Well my short trip to Spain has arrived, and it is better then I hoped.
This time I got lazy and rented a car and apartment together with my
good friends Valeri and Dani.
First day we went to climb in Oliana.
|Oliana in the background|
|Llieda climbs- the guidebook by Dani Andrada.|
This place is amazing!! It is a huge, 50 meters long wall (you actually need a 100 m rope for some of the routes) with world class routes. The moves on the routes are fantastic and there is a great atmosphere at the cliff.
I warmed up on the amazing “placa ferdinand” 7b, a good intro to Oliana,
and then OS the brilliant route “Mishi” 8a, what a good feeling.
This route is super technical and long….training payed off 🙂 .
In Oliana we met our good friends Hanes and Barbara Rounder.
Barbara is a talented climber from Vienna, Austria, with great passion and motivation. She is working at the moment on “mind control” 8c+, getting really close to sending it, and it is very inspiring to see.
|“Barbara on “mind control|
With her encouragement, I went and tried out the moves on her route as well, and WOW, it is an amazing pitch, perfect rock in a perfect scenery.
Oliana and Santa Linya have now become the places where climbers from all over the world come to test their skills, and it’s cool to see so many strong climbers like Chris Sharma, Cristina Ondra, Magnus Mitboe, Monique Forester and Simon Carter.
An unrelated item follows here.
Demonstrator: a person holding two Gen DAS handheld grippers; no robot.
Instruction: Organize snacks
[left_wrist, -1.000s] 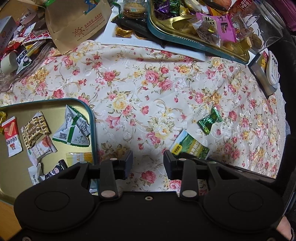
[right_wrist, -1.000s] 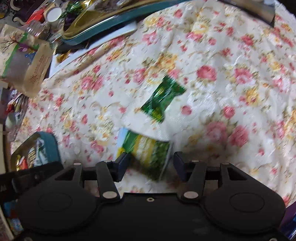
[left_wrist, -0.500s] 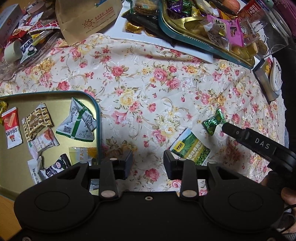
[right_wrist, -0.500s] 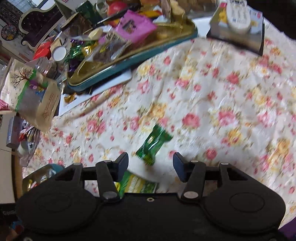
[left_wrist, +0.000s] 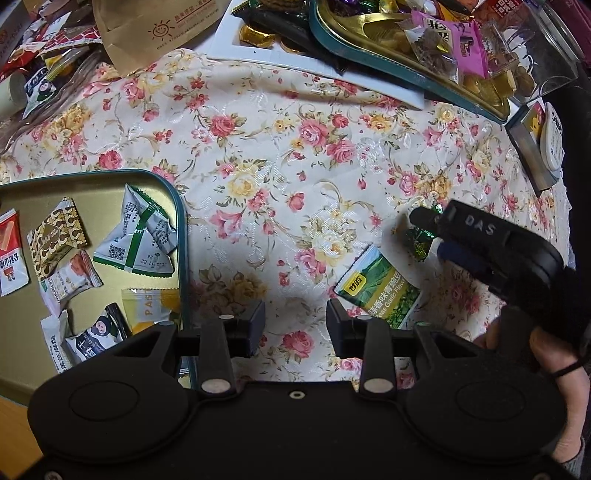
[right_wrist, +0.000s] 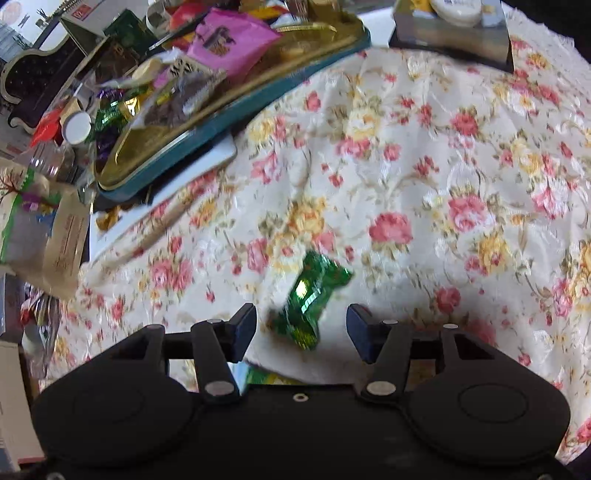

Next I went to try out the moves on the classic Fish eye 8c, and again, was amazed from the quality of the route, it seems like this cliff was made for climbing, every route is good, and it looks like fish eye is a good project.
|Fish eye 8c|
|“The city of “Ponts|
|Santa Linya -Next stop|
|Magnos explaining to Dani the move on Neanderthal 9b|
|+ My intro route to Santa Linya – Asoltinbankis 8a|
Well that’s all for now, you are most welcome to leave a comment and stay tuned for some more.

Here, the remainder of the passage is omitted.